Busqué a Almeda Roth en el cementerio. Encontré la lápida de la familia. En ella solo había un nombre: Roth. Luego vi dos lápidas horizontales en el suelo, a una distancia de unos cuantos palmos…, ¿unos siete palmos?…, de la lápida vertical. Una de ellas decía «Papá», la otra «Mamá». Un poco más allá encontré otras dos lápidas horizontales con los nombres de William y Catherine en ellas. Tuve que apartar un poco la hierba y la suciedad que las cubría para ver el nombre completo de Catherine. No había fechas de nacimiento ni de muerte para nadie, nada acerca de que eran muy queridos. Era una especie de memorial privado, no para el mundo. Tampoco había rosas ni rastros de un rosal. Pero quizá lo habían arrancado. A la persona que cuida el cementerio no le gustan esas cosas; son un estorbo para la segadora de césped y si no queda alguien que pueda poner reparos, las arranca.
Pensé que Almeda debería de haber sido enterrada en alguna otra parte. Cuando se compró aquel terreno (en el momento de la muerte de los dos niños) todavía esperaría casarse y reposar finalmente junto a su esposo. Podían no haber dejado sitio para ella allí. Luego vi que las lápidas del suelo se abrían como un abanico desde la lápida vertical. Primero las dos de los padres, luego las dos de los hijos, pero estaban colocadas de modo que había sitio para un tercero, para completar el abanico. Di a partir de «Catherine» el mismo número de pasos que eran precisos para ir desde «Catherine» a «William», y en aquel lugar empecé a arrancar la hierba y a escarbar en la suciedad con las manos. Pronto noté la piedra y supe que había acertado. Seguí trabajando, limpié toda la lápida y leí el nombre de «Meda». Allí estaba con las demás, mirando hacia el cielo.

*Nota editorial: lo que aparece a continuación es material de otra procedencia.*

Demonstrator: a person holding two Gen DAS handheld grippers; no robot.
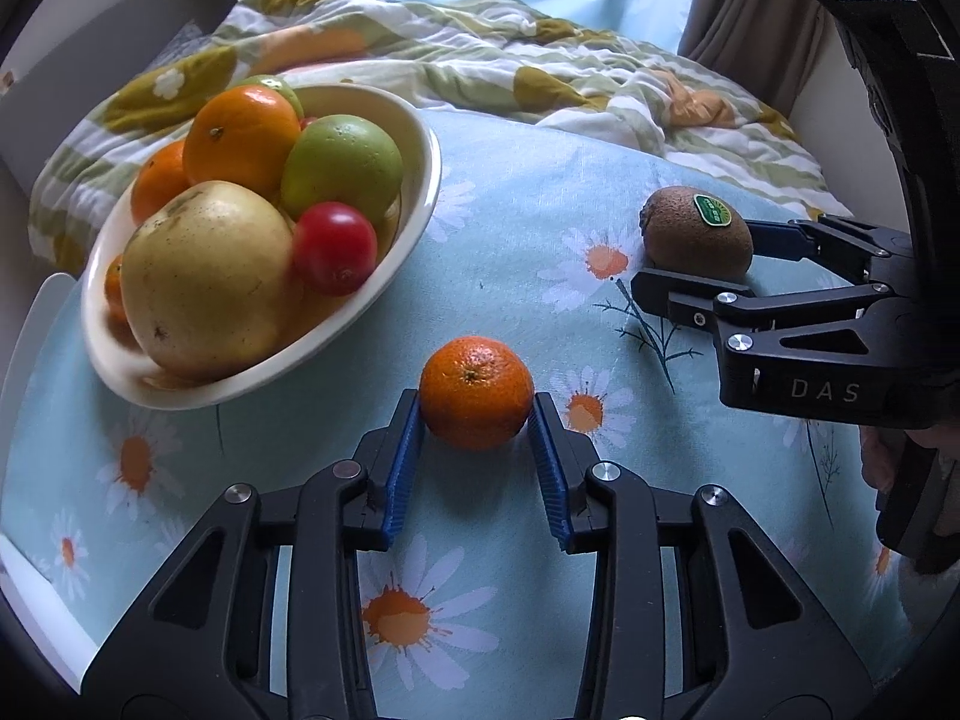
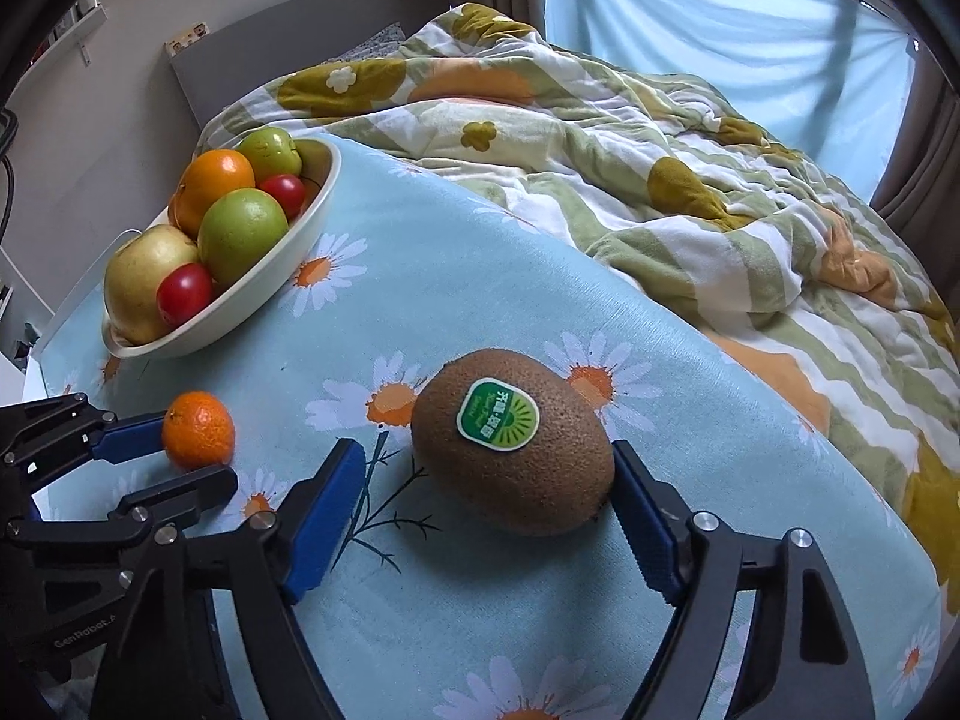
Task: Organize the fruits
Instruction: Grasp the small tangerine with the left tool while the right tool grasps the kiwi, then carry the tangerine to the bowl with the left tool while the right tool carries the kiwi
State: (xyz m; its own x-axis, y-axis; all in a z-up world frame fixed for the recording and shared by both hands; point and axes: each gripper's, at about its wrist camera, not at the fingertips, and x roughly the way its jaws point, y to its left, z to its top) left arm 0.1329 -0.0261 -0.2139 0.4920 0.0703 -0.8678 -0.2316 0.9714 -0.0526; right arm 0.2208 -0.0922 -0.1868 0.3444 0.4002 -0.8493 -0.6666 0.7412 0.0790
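Here, left gripper fingers pinching mandarin, right gripper fingers spread around kiwi.

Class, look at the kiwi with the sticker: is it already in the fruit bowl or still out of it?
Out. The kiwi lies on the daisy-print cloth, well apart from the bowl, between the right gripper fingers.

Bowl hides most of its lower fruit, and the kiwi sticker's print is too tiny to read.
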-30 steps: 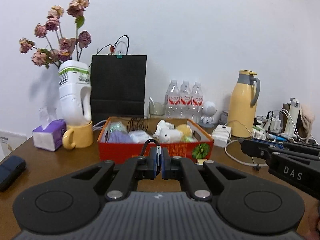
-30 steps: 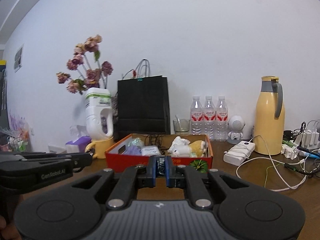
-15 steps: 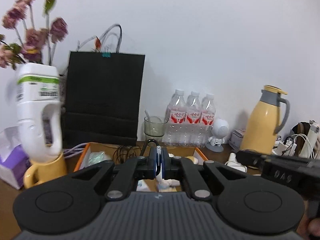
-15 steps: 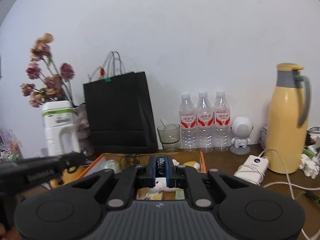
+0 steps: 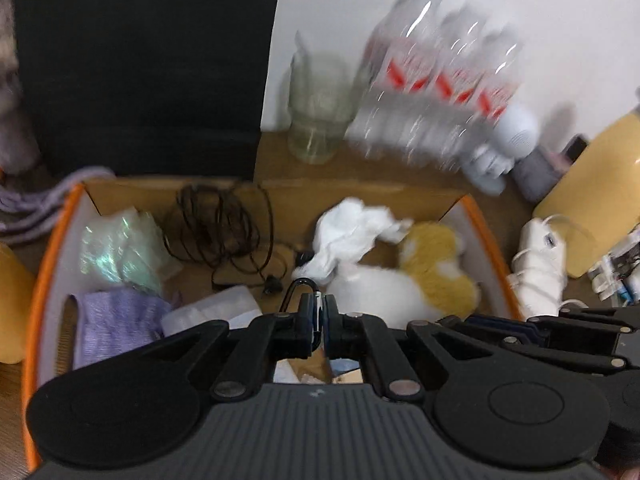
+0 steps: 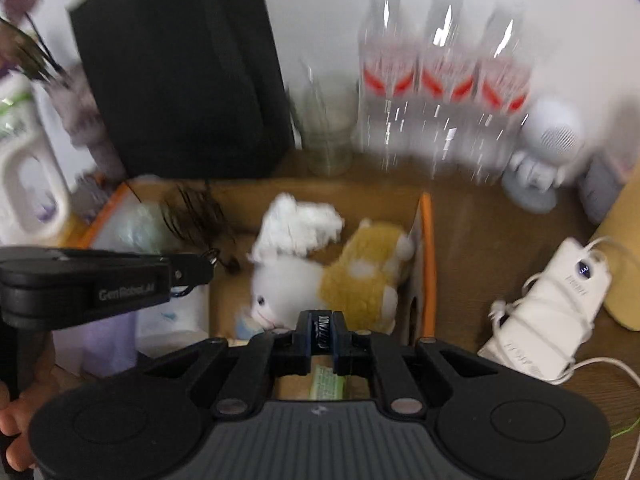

Me aseguré de que había llegado al borde de la lápida. Ese era todo el nombre que había: Meda. De modo que era cierto que en la familia se la llamaba así. No solo en el poema. O quizá escogió su nombre por el poema, para que lo escribieran en su lápida.
Pensé que, salvo yo, no había nadie vivo en el mundo que supiera eso, que pudiera establecer la relación. Y que yo sería la última persona en establecerla. Pero quizá no es así. Las personas son curiosas. Algunas personas lo son. Se ven impulsadas a averiguar cosas, incluso cosas triviales. Recopilan cosas. Se las ve yendo por ahí con libretas, rascando la suciedad de las lápidas, leyendo microfilmes, solo con la esperanza de ver ese goteo en el tiempo, de establecer una relación, de rescatar una cosa de la basura.
Y, después de todo, pueden entenderlo mal. Puedo haberlo comprendido mal. No sé si ella tomó láudano alguna vez. Muchas señoras tomaban. No sé si hizo alguna vez jalea de uva.